§ **Work to be completed**
Produce an exact copy of the lines below, starting at the first and ending with the line containing "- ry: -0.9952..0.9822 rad".

§ **Dataset content**
[Start of section]
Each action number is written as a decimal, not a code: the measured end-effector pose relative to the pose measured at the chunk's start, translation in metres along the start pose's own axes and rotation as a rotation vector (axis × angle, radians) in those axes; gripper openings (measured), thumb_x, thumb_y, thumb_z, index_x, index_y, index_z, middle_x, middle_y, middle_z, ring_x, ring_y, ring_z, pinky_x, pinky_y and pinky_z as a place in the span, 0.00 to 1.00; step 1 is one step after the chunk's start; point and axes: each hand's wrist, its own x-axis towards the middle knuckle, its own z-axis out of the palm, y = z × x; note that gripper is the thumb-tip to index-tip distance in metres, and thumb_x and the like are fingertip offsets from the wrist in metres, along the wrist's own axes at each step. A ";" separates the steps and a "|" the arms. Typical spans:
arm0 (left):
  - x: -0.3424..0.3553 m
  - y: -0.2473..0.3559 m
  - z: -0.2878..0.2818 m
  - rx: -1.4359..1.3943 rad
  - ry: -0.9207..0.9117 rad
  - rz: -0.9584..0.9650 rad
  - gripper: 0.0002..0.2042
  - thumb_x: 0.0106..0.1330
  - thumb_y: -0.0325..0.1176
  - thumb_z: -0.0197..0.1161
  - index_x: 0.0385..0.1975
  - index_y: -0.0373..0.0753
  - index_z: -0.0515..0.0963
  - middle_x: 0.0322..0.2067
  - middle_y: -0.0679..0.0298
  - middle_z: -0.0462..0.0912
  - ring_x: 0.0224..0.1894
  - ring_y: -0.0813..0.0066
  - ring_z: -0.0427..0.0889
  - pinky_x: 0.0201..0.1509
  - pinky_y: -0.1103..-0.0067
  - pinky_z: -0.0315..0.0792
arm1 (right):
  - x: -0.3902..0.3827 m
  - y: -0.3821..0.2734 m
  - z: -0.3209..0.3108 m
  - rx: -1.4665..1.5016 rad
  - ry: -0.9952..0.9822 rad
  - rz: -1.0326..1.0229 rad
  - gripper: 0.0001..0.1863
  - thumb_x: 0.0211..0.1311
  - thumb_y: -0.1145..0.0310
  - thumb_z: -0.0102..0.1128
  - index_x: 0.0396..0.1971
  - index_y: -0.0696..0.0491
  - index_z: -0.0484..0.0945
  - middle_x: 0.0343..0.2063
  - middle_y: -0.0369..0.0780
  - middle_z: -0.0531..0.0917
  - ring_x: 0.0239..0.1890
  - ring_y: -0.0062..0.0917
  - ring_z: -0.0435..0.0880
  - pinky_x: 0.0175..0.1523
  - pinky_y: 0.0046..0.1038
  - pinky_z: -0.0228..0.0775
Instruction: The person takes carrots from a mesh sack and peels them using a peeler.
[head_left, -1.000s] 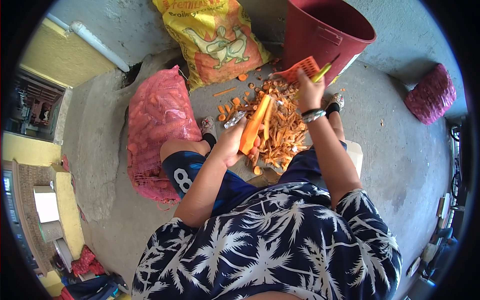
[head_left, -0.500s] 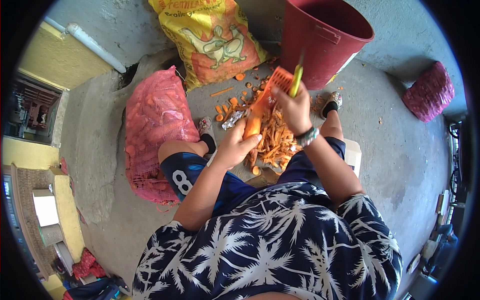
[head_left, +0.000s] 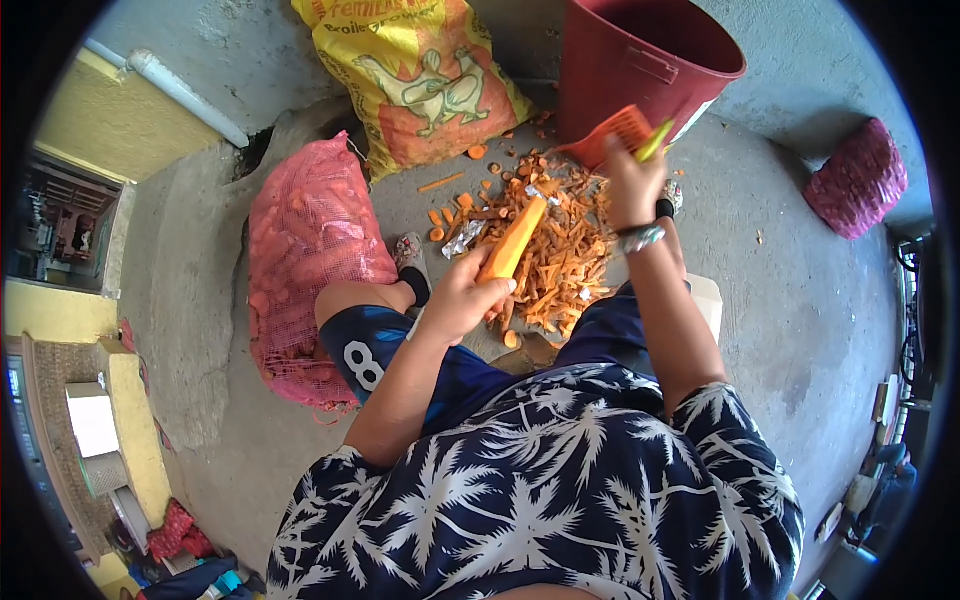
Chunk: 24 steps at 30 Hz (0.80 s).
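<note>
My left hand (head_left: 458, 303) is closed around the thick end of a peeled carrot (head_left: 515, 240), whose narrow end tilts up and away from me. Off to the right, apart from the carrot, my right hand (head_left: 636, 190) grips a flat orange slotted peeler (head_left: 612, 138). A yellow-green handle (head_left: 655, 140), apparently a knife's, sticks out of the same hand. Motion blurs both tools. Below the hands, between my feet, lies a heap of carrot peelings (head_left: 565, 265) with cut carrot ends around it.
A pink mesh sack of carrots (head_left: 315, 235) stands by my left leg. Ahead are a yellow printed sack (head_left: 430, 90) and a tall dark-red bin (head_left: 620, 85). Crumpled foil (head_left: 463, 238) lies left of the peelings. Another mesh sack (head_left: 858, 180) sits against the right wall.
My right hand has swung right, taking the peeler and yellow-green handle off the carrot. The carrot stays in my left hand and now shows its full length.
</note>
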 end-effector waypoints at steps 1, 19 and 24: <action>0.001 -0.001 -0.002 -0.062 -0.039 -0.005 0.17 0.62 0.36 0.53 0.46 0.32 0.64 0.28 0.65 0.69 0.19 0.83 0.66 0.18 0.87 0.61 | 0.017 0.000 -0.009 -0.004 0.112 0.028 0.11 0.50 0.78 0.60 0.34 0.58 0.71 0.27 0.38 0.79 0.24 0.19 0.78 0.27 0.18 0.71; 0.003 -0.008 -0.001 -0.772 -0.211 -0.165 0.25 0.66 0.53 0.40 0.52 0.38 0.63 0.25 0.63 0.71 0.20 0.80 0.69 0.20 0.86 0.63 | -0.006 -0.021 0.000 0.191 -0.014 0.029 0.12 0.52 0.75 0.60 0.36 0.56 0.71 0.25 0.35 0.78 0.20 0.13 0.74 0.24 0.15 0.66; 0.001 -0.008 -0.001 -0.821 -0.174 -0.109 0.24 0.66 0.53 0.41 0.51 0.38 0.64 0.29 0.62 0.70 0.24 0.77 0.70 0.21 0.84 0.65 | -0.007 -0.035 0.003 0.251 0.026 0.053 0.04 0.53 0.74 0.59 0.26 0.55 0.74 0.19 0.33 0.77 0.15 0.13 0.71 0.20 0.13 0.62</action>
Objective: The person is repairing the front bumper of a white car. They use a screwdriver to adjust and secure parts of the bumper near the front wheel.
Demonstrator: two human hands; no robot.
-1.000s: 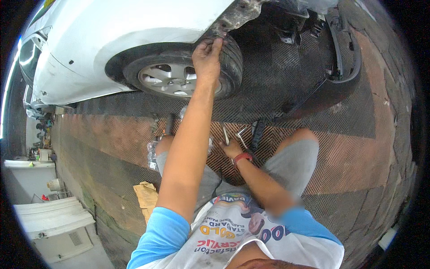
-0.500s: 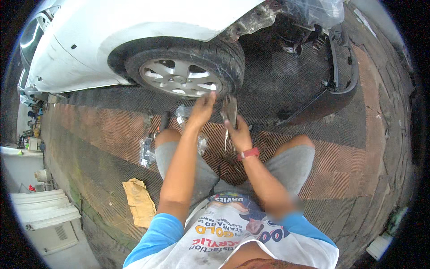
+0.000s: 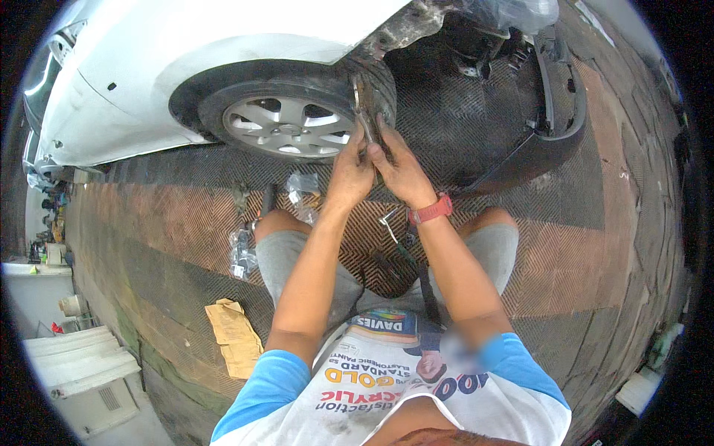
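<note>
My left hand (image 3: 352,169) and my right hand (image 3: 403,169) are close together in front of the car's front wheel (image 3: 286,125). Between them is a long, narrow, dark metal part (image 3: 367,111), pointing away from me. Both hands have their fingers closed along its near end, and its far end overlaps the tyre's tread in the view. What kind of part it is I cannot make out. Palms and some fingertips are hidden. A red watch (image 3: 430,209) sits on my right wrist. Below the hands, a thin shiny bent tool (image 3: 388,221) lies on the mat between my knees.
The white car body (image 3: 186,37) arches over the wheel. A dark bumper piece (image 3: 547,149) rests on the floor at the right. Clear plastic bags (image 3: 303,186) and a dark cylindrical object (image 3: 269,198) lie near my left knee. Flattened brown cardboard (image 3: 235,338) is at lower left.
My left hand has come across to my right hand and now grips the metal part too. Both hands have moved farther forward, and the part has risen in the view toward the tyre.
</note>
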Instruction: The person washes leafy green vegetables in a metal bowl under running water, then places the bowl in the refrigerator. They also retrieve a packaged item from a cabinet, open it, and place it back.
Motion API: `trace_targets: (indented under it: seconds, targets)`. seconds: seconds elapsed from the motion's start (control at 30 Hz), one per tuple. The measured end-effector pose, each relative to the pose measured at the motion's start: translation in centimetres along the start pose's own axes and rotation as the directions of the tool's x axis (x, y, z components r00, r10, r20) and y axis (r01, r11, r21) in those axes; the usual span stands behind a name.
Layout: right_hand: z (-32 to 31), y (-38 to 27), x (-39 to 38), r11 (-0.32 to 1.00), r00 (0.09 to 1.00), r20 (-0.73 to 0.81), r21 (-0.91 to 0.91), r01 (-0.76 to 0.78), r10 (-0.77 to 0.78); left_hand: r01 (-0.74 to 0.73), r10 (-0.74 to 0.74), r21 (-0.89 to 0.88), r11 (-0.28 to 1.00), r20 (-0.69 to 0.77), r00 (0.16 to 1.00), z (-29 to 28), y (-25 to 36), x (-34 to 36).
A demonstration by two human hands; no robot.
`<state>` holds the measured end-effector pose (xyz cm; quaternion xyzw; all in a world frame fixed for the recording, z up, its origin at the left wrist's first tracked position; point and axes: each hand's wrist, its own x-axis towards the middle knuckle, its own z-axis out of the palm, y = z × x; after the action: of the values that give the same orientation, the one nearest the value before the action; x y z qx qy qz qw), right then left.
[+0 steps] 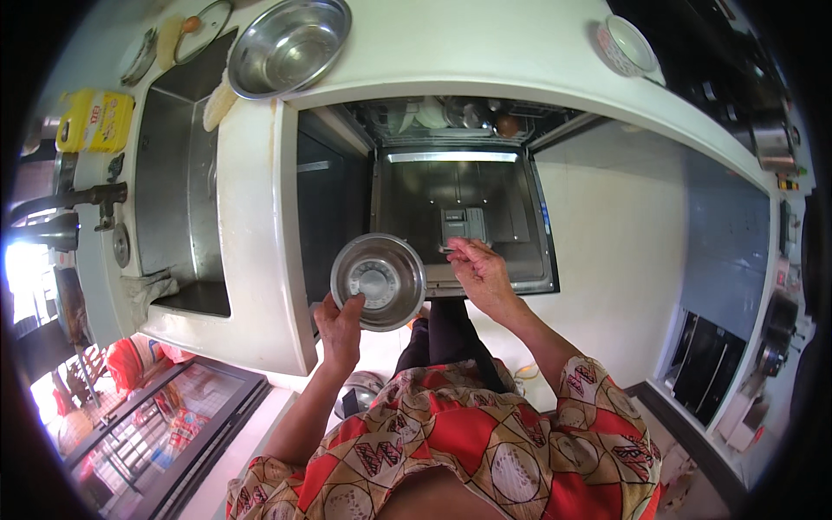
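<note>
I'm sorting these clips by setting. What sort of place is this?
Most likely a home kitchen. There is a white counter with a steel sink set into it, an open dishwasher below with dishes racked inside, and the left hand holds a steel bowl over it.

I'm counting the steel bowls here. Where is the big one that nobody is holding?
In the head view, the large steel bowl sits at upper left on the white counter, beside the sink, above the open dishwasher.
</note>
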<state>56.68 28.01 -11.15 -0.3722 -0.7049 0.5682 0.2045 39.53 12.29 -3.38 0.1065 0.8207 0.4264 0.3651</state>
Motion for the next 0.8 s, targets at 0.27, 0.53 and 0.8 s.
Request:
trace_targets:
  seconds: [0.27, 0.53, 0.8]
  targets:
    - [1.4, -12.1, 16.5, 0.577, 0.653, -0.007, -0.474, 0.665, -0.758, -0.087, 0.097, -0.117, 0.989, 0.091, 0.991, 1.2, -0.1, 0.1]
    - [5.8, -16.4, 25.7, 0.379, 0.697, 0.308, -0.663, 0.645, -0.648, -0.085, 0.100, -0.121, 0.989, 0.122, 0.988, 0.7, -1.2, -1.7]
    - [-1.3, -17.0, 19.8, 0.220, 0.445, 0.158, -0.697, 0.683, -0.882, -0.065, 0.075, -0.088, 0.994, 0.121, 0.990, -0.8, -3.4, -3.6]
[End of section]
§ **Solution for this problem**
Each action number is written as a decimal, not a code: the measured end-effector pose relative to the pose measured at the chunk's start, translation in metres along the start pose's own axes and rotation as a rotation vector (axis × angle, radians) in those axes; gripper openings (measured), thumb_x, thumb_y, thumb_z, index_x, index_y, index_z, middle_x, middle_y, middle_z, ring_x, ring_y, ring_z, pinky_x, pinky_y and pinky_z as a place in the span, 0.00 to 1.00; step 1 is one step after the chunk's start; point and axes: each hand's wrist, its own x-axis towards the middle knuckle, its own z-axis out of the palm, y = z × x; note that gripper is the thumb-tip to index-tip distance in metres, and thumb_x and the like are fingertip offsets from the wrist in metres, along the wrist's own axes at each step. A ";" separates the steps and a "|" the arms. Typical spans:
arm0 (left):
  - x: -0.3424..0.3553 m
  - y: -0.2473..0.3559 m
  - z: -0.2878..0.2818 m
  - rx: -1.4359..1.3943 rad
  - ry: -0.9207..0.9117 rad
  - rz: -0.9584..0.9650 rad
  - gripper: 0.0002..0.2042
  - thumb_x: 0.0106..0.1330
  - thumb_y: -0.0325..0.1176
  - thumb_z: -0.0197..0.1161
  - index_x: 0.0385..0.1975
  - index_y: -0.0373..0.0753
  - index_z: -0.0515..0.0963
  - middle_x: 0.0322..0.2067
  - middle_y: -0.0679..0.0298
  - middle_z: -0.0462..0.0912
  - ring_x: 0.0224..0.1894
  - ring_y: -0.0813..0.0066
  - ring_z: -0.0427..0.0889
  - pinky_x: 0.0201..0.1509
  - pinky_y: -0.1103..-0.0067
  - pinky_z: -0.0315..0.0792
arm1 (right):
  - x: -0.3902..0.3827 m
  - y: -0.3821..0.2734 m
  - z: -0.3209..0.3108 m
  - rx: -1.4665..1.5016 rad
  - ry: -0.9952..0.9822 rad

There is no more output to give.